PM2.5 particles are air pollutants with a diameter of 2.5 micrometers or less, small enough to invade even the smallest airways. These particles generally come from activities that burn fossil fuels, such as traffic, smelting, and metal processing. The World Health Organization (WHO) considers a PM2.5 number below 25 to be safe. The U.S. Embassy in Beijing recorded a PM2.5 of 522 on December 4, 2011. Not long after that, China started monitoring the level of PM2.5. New York’s PM2.5 peak level was 68 on October 5, 2013. <Editor’s note: DW reported that, according to a scientific paper published by the independent research group Berkeley Earth, bad air contributes to 1.6 million deaths a year or roughly 17 percent of all deaths in China; a study reported in the New York Times indicated that, in 2013, 916,000 deaths were related to PM2.5 exposure.>
Source: Xinhua, December 19, 2016
DW, August 17, 2015
New York Times, August 17, 2016
The popular Hong Kong newspaper Oriental Daily published a series of articles on its official website commenting on the massive monitoring system that the Mainland police established.
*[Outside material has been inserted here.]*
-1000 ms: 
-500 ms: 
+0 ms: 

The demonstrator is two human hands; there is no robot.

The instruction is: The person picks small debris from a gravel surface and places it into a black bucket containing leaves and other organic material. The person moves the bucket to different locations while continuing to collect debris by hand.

The Mainland Ministry of Public Safety just released a draft of new regulations that govern how the Mainland’s police use video monitoring technologies at different levels of the government, which, it is widely considered, the government abuses. It is very unusual that a significant pro-Mainland newspaper criticizes the Mainland’s national-level security system. In one article especially, the reporter directly named the former Chinese leader, Jiang Zemin, to be the force behind the development of the nationwide secret monitoring system. The article pointed out that Jiang’s regime approved the Golden Shield Project, which was designed to provide 360-degree monitoring of the entire Chinese population. Publicly available documents showed that Jiang Zemin, his son Jiang Mianheng, and the leadership of the Public Safety Ministry then headed the project. The multi-billion-dollar privacy-intrusive project had no record of any kind for approval or authorization from China’s People’s Congress. Oriental Daily has been Hong Kong’s number one in circulation since 1976, with a record readership of over 3,100,000.
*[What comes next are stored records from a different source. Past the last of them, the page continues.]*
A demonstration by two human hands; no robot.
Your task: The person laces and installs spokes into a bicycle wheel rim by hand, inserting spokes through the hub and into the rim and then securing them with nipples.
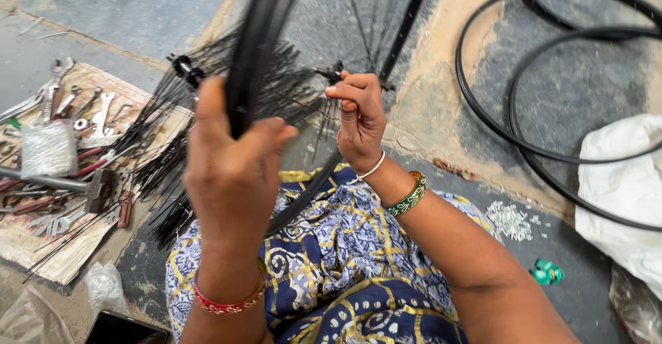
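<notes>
Gripping the black wheel rim (252,47), the left hand (231,172) steadies it; right hand (358,120) fingers pinch a spoke (331,120) near the hub (331,75) — keep the rim upright, spokes untangled.

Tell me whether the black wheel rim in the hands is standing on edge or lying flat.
On edge. The rim rises upright past the left hand, which grips it, and its lower curve runs down across the lap.
</notes>
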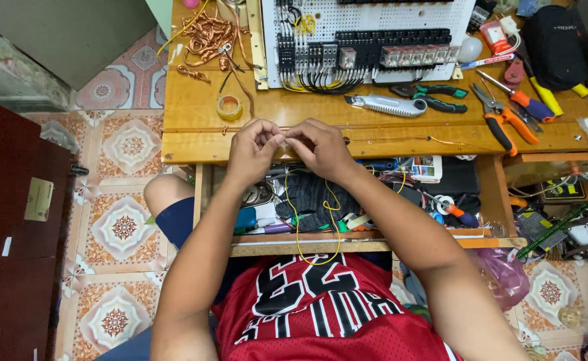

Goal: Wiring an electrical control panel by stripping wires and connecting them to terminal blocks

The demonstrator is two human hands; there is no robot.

Source: Oriental Daily, November 29, 2016
BBC Chinese recently reported that former Hong Kong Cardinal Joseph Zen warned on the news of the potential establishment of a formal diplomatic relationship between the Vatican and China. Zen expressed his concern that, if such an agreement were to be reached, the Vatican might be considered to be “betraying Jesus Christ.” Zen said The Pope might be misled by the experience of the communists persecuted in Latin America. It would be a bit “childish” to understand the Chinese communists the same way, since the Chinese Communist Party has killed a large number of innocent people during its short history. Chinese Catholics are only allowed to join government-approved churches and sermons to the public are banned. The Chinese government-appointed “official” bishops don’t truly preach the gospel. Instead they have the hidden agenda of ensuring the church members obey the communist authorities. Zen expressed that those at the Vatican who crafted the agreement with the Chinese communists lacked first-hand experience and did not truly understand how the Chinese government controls the official churches like “puppets.”